Let's look at how to use both types of PySpark parameterized queries and explore why the built-in functionality is better than other alternatives.

Benefits of parameterized queries

Parameterized queries encourage the "don't repeat yourself" (DRY) pattern, make unit testing easier, and make SQL easier-to-reuse. They also prevent SQL injection attacks, which can pose security vulnerabilities.

It can be tempting to copy and paste large chunks of SQL when writing similar queries. Parameterized queries encourage abstracting patterns and writing code with the DRY pattern.

Parameterized queries are also easier to test. You can parameterize a query so it is easy to run on production and test datasets.
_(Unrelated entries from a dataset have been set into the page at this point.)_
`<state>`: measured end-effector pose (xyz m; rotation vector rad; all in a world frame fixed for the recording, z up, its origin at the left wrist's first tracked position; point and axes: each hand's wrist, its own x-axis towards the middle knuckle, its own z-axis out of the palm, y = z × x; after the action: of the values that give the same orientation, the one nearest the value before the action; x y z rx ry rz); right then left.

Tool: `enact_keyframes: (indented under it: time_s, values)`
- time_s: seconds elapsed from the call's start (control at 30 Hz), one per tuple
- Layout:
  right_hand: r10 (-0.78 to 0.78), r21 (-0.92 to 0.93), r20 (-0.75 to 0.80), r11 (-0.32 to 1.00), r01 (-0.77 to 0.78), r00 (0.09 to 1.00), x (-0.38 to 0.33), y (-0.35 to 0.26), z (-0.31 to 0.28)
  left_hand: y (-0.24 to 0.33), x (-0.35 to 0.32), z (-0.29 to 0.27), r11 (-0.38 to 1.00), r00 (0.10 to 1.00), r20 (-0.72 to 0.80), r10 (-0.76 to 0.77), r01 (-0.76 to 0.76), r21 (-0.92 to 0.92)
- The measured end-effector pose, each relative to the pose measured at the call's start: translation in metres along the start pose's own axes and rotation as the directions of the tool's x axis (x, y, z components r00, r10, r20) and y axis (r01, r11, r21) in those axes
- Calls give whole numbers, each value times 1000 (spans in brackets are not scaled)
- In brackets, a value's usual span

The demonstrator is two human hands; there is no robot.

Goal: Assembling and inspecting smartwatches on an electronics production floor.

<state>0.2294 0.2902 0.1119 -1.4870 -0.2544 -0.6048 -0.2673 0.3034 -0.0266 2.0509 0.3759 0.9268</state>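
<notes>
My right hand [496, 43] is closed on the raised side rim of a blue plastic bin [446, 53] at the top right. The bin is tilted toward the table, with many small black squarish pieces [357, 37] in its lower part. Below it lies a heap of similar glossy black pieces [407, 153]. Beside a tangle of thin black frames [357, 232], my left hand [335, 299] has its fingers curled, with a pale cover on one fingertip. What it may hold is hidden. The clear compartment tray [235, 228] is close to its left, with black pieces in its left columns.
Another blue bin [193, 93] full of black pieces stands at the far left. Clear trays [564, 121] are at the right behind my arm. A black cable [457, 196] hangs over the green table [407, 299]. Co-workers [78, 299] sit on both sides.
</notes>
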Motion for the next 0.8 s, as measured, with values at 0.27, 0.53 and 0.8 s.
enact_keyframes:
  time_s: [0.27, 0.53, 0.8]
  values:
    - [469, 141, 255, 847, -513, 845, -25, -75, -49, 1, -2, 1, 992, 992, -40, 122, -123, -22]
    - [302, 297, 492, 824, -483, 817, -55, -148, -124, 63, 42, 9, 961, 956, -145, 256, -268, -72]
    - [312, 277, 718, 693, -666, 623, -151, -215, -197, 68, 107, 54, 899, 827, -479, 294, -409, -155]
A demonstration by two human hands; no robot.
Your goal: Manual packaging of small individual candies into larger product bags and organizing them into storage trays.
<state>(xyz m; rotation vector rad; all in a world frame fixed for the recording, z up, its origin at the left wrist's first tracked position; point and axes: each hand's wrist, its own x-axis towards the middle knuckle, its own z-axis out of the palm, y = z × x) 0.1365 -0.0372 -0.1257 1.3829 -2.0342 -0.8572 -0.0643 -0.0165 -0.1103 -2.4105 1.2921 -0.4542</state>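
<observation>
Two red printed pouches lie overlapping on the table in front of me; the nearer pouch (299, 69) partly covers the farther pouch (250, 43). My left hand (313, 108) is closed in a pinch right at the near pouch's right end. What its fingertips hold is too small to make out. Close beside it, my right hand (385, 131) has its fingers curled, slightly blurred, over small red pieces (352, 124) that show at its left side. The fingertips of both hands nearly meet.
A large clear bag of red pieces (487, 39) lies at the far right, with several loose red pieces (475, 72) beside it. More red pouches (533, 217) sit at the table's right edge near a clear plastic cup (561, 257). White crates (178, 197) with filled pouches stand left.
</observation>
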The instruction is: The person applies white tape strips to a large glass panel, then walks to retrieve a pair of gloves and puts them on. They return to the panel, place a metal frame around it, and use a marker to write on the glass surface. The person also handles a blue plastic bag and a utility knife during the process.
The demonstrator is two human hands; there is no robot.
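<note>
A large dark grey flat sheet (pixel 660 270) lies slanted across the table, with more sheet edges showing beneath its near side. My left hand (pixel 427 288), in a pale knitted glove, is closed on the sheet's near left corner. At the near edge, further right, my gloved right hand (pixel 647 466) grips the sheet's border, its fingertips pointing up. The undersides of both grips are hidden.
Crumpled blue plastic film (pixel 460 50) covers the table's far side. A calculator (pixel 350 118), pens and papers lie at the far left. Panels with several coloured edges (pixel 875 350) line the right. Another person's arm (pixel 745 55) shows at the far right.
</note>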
On the other hand, manually parameterizing SQL queries with Python f-strings is a poor alternative. Consider the following disadvantages:

  1. Python f-strings do not protect against SQL injection attacks.
  2. Python f-strings do not understand Python native objects such as DataFrames, columns, and special characters.

Let's look at how to parameterize queries with parameter markers, which protect your code from SQL injection vulnerabilities, and support automatic type conversion of common PySpark instances in string format.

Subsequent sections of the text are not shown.